A Russian speaker tells me that Mayakovsky’s mastery of Russian rhyme is impressive, but in English translation his work seems hardly poetry at all: rather, it consists of violent declamatory slogans, that belong more to the history of propaganda than of literature. There is a glorification of violence, with fights, guns, conflicts, and hatred appearing in every verse if not in every line. For example, there is a poem called “To Comrade Nette: Man and Ship.” Comrade Nette was a Latvian communist who was a diplomatic courier, killed while defending some papers that counter-revolutionaries were attempting to steal from him. A ship was named after him.

Cutting space in half
     as it [the ship] sets
Trailing tracks of heroes
     for ever in its wake,
bright and bloody
     from corridor combats …
We march on,
     through revolver barks,
we shall be embodied
in ships,
     in poems,
              and other long-lived works.
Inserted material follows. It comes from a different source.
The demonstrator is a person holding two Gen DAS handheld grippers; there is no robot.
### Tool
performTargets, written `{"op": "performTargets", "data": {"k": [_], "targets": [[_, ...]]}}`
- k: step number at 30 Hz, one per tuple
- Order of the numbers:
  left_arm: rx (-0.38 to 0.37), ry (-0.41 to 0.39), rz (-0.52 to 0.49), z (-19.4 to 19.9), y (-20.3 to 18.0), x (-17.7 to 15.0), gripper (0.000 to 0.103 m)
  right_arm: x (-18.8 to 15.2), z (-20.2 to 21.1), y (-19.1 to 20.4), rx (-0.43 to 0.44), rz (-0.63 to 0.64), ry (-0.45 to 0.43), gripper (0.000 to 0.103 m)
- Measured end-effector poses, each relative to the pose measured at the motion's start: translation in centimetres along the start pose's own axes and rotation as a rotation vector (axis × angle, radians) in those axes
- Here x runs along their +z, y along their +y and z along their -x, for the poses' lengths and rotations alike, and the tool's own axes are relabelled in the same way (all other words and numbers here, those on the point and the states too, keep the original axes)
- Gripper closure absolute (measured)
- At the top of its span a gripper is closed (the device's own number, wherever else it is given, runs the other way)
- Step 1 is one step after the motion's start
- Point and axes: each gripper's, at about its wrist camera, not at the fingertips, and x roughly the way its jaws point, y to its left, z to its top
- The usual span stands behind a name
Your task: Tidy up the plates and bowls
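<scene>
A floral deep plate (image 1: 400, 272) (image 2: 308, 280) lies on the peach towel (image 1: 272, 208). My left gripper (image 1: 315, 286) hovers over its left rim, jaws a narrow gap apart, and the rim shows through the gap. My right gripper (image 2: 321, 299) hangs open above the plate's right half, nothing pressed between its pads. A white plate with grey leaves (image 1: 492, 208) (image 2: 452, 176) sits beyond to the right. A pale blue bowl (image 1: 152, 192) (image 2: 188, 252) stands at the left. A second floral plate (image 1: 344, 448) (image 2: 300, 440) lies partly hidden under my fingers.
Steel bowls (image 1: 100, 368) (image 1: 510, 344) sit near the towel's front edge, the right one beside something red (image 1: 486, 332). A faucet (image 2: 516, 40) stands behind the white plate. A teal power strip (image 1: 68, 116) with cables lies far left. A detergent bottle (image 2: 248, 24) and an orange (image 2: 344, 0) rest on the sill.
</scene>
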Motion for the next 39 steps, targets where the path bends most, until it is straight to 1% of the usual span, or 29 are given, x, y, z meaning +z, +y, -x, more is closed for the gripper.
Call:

When I was young, I was bemused by this when I read it: it didn’t seem like poetry at all, though it was alleged to be poetry, and it gave me a feeling of deep unease whose precise source, having insufficient historical knowledge, I could not specify. Now the sheer unfeeling brutality of the sentiment appalls me, which no verbal felicity in the original (which in any case I am unqualified to judge) could redeem.

I had a favorite, though, among my father’s progressive books: the Soviet Calendar for 1947, to mark the thirtieth year of the Soviet state, published by the Foreign Languages Publishing House. I spent many happy hours with it, and knew its contents more or less by heart. It was a huge book, cream-covered, with the arms of the Soviet Union embossed on the front cover. Inside, on the half-title page, was a medallion portrait of Lenin and Stalin together, both of them looking with iron determination slightly upwards, their eyes mildly screwed, into the far distance not only spatially but temporally.

The contents of the Calendar were a delight. I learned to recognize from it Soviet-style photography, brown and always slightly fuzzy round the edges, as if to make it easier at some future date to remove a personage or two (it always being so difficult in Soviet circumstances to predict the past). Every Soviet republic had its day, with an accompanying picture of happy smiling young farm workers carrying baskets groaning with peaches or grapes. Celebrated Soviet figures—heroes of aviation or arctic exploration—were extolled; one of my favorite pages was that with a picture of the Victory vase pasted in, a present to the Generalissimo from the Lomonosov Porcelain Factory on the occasion of the first anniversary of victory in the Great Patriotic War. Nine feet tall, this vase had a huge portrait of Stalin surrounded by gold laurels on it, with medallions of scenes from the battle of Stalingrad underneath, and words from one of Stalin’s speeches on its pediment, engraved in gold. O Victory vase, where art thou now?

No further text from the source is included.